These past weeks, I’ve been working a lot on my side project and I’ve made a new release of it. First of all, the project has been renamed “Foundry” (instead of “rlife”). I wanted to find a better name for this project and as this project is now actually based on Vulkan (that was my primary objective when I started it), I thought it would be a good idea to give a name related to it. Plus, there was no crates already named “Foundry”.
So the biggest change is that the computations for passing from a generation of a grid to the next one are not done with the CPU anymore but with the GPU via the Vulkan API. To add the Vulkan support, I’ve used vulkano. The grid is represented as a
Vec where each cell is a
u8. So instead of computing and writing sequentially the new states of the cells in another new grid, we have now two grids (one for the current generation and the other for the next one) contained inside images stored on the Vulkan device’s memory (ideally the graphic card’s memory when there is one on the machine) and the device will launch parallel computations for determining and writing the next states of the cells.

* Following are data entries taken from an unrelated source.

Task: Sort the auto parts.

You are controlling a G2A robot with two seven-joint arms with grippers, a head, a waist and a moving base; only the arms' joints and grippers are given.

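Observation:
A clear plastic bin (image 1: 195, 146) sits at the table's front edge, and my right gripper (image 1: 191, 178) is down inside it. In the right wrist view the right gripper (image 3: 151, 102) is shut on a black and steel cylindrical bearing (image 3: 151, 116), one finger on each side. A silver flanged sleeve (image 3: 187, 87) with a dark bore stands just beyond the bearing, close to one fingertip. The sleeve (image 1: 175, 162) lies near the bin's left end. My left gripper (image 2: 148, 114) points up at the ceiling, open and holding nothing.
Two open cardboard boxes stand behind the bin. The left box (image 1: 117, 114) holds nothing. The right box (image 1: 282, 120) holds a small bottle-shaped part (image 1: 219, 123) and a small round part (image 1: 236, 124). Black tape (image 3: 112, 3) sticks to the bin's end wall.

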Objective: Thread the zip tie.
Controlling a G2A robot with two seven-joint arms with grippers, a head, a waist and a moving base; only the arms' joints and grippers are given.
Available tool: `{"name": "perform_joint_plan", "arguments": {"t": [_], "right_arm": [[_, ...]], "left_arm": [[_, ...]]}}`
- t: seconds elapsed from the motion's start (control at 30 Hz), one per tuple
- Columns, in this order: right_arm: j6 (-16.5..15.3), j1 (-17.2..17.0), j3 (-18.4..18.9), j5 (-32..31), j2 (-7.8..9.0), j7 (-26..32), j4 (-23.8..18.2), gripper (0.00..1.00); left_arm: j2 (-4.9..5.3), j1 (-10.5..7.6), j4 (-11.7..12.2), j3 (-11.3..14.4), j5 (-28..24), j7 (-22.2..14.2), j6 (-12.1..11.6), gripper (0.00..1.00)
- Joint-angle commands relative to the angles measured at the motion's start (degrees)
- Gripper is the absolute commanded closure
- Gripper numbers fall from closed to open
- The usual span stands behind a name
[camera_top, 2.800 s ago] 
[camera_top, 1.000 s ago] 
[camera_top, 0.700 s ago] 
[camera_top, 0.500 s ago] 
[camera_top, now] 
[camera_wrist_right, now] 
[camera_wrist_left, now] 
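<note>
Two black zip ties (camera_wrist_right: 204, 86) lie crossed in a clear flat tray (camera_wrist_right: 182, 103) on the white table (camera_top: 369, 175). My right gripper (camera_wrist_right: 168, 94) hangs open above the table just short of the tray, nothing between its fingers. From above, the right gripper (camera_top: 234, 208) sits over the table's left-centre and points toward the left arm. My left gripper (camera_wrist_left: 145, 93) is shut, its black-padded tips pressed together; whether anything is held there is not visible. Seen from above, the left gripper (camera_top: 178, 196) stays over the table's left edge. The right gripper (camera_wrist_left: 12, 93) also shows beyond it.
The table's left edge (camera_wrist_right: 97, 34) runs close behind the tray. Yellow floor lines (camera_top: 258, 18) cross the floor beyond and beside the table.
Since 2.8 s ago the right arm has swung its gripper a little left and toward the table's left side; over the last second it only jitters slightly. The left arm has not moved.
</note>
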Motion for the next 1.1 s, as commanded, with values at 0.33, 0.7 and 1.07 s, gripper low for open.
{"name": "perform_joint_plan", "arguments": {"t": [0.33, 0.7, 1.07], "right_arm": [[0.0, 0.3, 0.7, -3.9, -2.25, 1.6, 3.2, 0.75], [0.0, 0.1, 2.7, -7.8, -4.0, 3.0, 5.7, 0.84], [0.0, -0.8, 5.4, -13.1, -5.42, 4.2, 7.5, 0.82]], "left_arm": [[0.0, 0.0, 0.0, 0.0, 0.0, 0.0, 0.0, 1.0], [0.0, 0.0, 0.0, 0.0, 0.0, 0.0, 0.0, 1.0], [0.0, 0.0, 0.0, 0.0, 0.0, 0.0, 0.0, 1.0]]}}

So what are the results in term of performances? It turned out that there are huge gains regarding the time which is taken to compute the next generations of grids. Especially for computing a lot of generations at once and/or for large grids. Here are the results I’ve got with my machine that have an Intel Core i7-6700 as a CPU and an AMD Radeon RX 480 as a GPU (I’ve first generated a grid filled randomly and with a certain requested size and then run the computations):
- calculating 1000 generations of a toroidal grid with a width of 1024 cells and a height of 1024 cells with the CPU: 74.040 seconds
- doing the same with the GPU: 0.754 seconds
- calculating 1000 generations of a resizable grid with a width of 1024 cells and a height of 1024 cells with the CPU: 100.603 seconds
- doing the same with the GPU: 1.968 seconds
- calculating 1 generation of a toroidal grid with a width of 16384 cells and a height of 16384 cells with the CPU: 18.917 seconds
- doing the same with the GPU: 0.083 seconds
- calculating 1 generation of a resizable grid with a width of 16384 cells and a height of 16384 cells with the CPU: 25.903 seconds
- doing the same with the GPU: 0.243 seconds
I will soon write proper benchmarks for Foundry for better measurements.
Obviously, this is the very first implementation of the Vulkan API support so there are a lot of optimizations left to do.
See the PR that brings the Vulkan support for more details.
The next goal is to find a way for rendering the grid using Vulkan, so that Foundry can be used within GUI applications.